After the disastrous Second World War and the brutal fascist dictatorship, the Constituent Assembly had a comprehensive commitment to modern international law, peace and international cooperation. In this sense, Article 10 elevates customary international law to constitutional status; the Italian constitution had to adapt to this almost automatically (subject to the basic principles of the constitutional order). If the norms of customary international law are not directly applicable , they are to be implemented by the Republic. Foreigners are also protected by regulating their legal status in community with other states and not unilaterally. Paragraph 3 provides for the right of asylum for those foreigners who are hindered in their home country in exercising the rights that the Italian Constitution provides for their citizens. Extradition may not occur for political crimes (except: genocide). In Article 11 , in the first half-sentence, a solemn commitment is made to observe the (attack) war prohibition of the UN Charter and not to resolve international disputes through violence. The second half of the sentence contains a provision which is extremely relevant for the further development of the Italian legal order: namely, the Republic is given the constitutional possibility of relinquishing certain parts of its sovereign rights and entrusting them to an organization which promotes peace and justice among peoples; in addition, the republic should give these organizations extensive support. If this article was intended for a limited transfer of sovereignty to the UN (perhaps some members of the Constituent Assembly saw it as a future world government ), its content with regard to European integration was almost prophetic: this was legitimized by an extensive interpretation of this article. As in the Federal Republic of Germany , which only mentioned the European Union in the Basic Law on the occasion of the Maastricht Treaty in 1992 , it took a long time in Italy before the lex generalis in Article 11 could finally be exonerated. This happened through the new version of Article 117, which now expressly mentions the European Union (or the European Communities ) together with other provisions .

Article 12 elevates the shape of the flag of the Republic to constitutional status:

"The flag of the Republic is the Italian tricolor : green, white and red, in three vertical stripes of equal dimensions."

First part: Rights and duties of citizens (Art. 13–54)

The first part contains the liberal, political and social fundamental rights as well as the obligations of the citizens (diritti e doveri dei cittadini). For a comprehensive description, please refer to the main article " Fundamental Rights (Italy) ".

Title I: Civil Relations (Rapporti civili)

Title II: Social Relations (Rapporti etico-sociali)

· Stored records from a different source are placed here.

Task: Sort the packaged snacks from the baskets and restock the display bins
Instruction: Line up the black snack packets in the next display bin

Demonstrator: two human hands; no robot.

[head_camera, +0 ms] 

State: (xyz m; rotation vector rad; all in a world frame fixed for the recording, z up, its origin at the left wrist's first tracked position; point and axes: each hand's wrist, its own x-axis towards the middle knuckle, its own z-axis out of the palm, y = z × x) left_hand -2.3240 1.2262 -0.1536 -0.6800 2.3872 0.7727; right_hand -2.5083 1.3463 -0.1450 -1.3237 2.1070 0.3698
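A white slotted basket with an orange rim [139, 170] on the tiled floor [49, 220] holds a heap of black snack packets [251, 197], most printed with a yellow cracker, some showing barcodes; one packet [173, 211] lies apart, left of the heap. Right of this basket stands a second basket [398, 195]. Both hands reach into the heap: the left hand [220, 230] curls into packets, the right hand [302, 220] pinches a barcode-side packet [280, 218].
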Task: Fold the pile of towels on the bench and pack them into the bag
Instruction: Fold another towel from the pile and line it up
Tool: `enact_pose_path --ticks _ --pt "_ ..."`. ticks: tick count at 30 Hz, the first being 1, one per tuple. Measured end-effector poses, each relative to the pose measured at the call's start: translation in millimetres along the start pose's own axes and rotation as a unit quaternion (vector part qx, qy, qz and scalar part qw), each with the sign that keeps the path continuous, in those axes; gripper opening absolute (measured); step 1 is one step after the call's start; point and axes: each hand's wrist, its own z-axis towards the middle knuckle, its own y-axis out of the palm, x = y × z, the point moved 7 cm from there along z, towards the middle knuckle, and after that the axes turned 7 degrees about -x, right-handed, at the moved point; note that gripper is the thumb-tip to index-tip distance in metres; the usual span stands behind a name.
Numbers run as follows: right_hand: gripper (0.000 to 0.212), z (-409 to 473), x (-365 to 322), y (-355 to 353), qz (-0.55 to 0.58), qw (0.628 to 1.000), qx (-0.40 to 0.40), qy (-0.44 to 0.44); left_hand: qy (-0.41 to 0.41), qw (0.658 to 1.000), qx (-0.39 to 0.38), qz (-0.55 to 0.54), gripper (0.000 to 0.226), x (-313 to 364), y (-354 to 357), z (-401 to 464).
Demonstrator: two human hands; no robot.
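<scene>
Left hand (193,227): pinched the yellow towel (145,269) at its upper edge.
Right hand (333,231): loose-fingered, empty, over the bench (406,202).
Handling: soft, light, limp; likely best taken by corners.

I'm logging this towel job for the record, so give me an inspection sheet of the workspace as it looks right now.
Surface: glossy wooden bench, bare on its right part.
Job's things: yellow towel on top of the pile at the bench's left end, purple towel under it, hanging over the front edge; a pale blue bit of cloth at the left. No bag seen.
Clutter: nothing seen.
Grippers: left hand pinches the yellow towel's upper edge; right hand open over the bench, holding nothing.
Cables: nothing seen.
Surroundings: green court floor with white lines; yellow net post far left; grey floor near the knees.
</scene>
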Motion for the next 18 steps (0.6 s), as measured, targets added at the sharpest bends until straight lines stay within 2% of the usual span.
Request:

Articles 29 to 34 (Title II) cover the protection of marriage and the family , health, the arts, the sciences and the principles of education.

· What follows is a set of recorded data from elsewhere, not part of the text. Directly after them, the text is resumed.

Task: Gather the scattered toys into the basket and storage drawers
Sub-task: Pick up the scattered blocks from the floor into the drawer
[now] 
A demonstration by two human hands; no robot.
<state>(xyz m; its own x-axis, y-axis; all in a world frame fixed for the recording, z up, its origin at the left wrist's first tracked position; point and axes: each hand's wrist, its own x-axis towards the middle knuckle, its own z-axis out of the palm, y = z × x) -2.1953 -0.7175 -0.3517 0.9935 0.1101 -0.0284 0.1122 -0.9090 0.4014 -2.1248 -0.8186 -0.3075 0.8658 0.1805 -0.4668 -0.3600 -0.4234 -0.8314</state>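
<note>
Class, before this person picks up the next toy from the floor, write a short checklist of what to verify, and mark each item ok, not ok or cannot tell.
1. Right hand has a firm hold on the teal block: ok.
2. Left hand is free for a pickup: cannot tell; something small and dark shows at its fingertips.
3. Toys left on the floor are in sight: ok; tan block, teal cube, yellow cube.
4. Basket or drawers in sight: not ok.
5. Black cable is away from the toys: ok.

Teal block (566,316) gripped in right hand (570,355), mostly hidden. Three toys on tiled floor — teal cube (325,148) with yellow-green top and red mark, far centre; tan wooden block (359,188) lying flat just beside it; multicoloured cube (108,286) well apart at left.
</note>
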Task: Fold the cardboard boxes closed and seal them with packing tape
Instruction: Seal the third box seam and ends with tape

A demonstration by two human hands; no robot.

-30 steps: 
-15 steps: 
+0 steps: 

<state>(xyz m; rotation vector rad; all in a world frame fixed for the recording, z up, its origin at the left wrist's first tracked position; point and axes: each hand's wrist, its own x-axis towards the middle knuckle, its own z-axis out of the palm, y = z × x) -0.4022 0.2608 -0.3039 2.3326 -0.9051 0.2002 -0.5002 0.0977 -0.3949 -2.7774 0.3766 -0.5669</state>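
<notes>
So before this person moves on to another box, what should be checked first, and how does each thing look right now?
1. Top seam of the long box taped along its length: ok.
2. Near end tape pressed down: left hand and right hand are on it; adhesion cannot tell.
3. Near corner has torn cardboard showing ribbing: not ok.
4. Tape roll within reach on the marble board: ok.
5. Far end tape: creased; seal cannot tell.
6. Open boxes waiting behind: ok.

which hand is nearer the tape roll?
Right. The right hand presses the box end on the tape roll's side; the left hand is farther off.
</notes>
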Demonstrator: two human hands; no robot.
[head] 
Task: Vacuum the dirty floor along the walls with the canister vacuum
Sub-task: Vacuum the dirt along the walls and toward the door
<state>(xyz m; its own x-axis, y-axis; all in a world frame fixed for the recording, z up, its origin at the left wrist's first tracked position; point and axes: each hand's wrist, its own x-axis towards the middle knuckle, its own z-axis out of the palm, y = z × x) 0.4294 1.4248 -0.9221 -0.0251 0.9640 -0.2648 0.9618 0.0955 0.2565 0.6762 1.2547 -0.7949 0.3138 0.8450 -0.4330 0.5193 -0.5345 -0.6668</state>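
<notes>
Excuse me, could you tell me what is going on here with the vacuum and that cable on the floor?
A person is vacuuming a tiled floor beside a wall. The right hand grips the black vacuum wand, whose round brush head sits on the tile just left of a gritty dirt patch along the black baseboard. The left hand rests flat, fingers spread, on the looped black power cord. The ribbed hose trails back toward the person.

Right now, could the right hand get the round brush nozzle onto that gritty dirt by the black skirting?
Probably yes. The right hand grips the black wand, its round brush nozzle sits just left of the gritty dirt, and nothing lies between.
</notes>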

Title III: Economic Relations (Rapporti economici)

Articles 35 to 47 (Title III) regulate the areas of economic activity. It is remarkable how little value is given to private entrepreneurship. While regulations on the protection of workers, working women and the incapable of work, as well as trade union activities and the right to strike are listed first, private companies are only mentioned in Article 41 with the words "Private initiative in the economy is free". As in Germany, private property is subject to social responsibility . This is followed by regulations on expropriations , the promotion of the cooperative system, corporate co-determination as well as private wealth creation and the credit system.

Title IV: Political Relations (Rapporti politici)

Articles 48 to 54 (Title IV) define the fundamental political rights and duties of citizens, including the right to vote , the right to petition, etc. The provisions on military service , which entrust the citizen with the defense of the fatherland as a "holy duty" , are worth mentioning . Also mentioned are the tax liability (with the obligation to introduce progressive taxation) as well as the basic duty of loyalty of citizens to the republic, its constitution and its laws.

Part Two: Building the Republic (Art. 55-139)

The regulations on the construction of the republic (Ordinamento della Repubblica) are much more extensive than the first part, both in the number of their articles and in textual terms. It contains, on the one hand, regulations on the separation of state power , on the structure and tasks of the constitutional organs that take on them, as well as on any auxiliary organs ( horizontal separation of powers ); on the other hand, the subdivision of the republic into regional authorities as well as their competences and their mutual relations is defined ( vertical separation of powers ). At the end there are provisions on the constitution and its validity itself.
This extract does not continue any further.